• [TASK BRIEF] Return every line of the material exactly.

• [AVAILABLE DATA]

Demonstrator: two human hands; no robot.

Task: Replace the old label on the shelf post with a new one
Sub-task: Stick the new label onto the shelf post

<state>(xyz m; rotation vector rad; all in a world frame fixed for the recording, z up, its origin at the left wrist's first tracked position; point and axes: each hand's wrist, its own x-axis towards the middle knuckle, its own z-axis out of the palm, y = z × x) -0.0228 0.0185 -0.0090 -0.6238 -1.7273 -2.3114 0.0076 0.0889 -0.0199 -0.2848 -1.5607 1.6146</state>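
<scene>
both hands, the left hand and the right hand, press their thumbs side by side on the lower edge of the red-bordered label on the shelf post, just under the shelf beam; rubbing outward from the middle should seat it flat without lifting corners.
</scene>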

• [ANSWER]
Demonstrator: two human hands; no robot.

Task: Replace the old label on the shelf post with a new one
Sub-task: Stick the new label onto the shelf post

<state>(xyz m; rotation vector rad; all in a world frame fixed for the recording, z up, its origin at the left wrist's first tracked position; point and axes: each hand's wrist, its own x-axis towards the middle knuckle, its own z-axis out of the palm, y = z × x) -0.0228 0.0185 -0.0090 -0.6238 -1.7273 -2.3114 0.0076 0.0889 -0.0199 -0.2848 -1.5607 1.6146</state>
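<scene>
both hands, the left hand and the right hand, press their thumbs side by side on the lower edge of the red-bordered label on the shelf post, just under the shelf beam; rubbing outward from the middle should seat it flat without lifting corners.
</scene>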

Nothing further is needed to complete the exercise.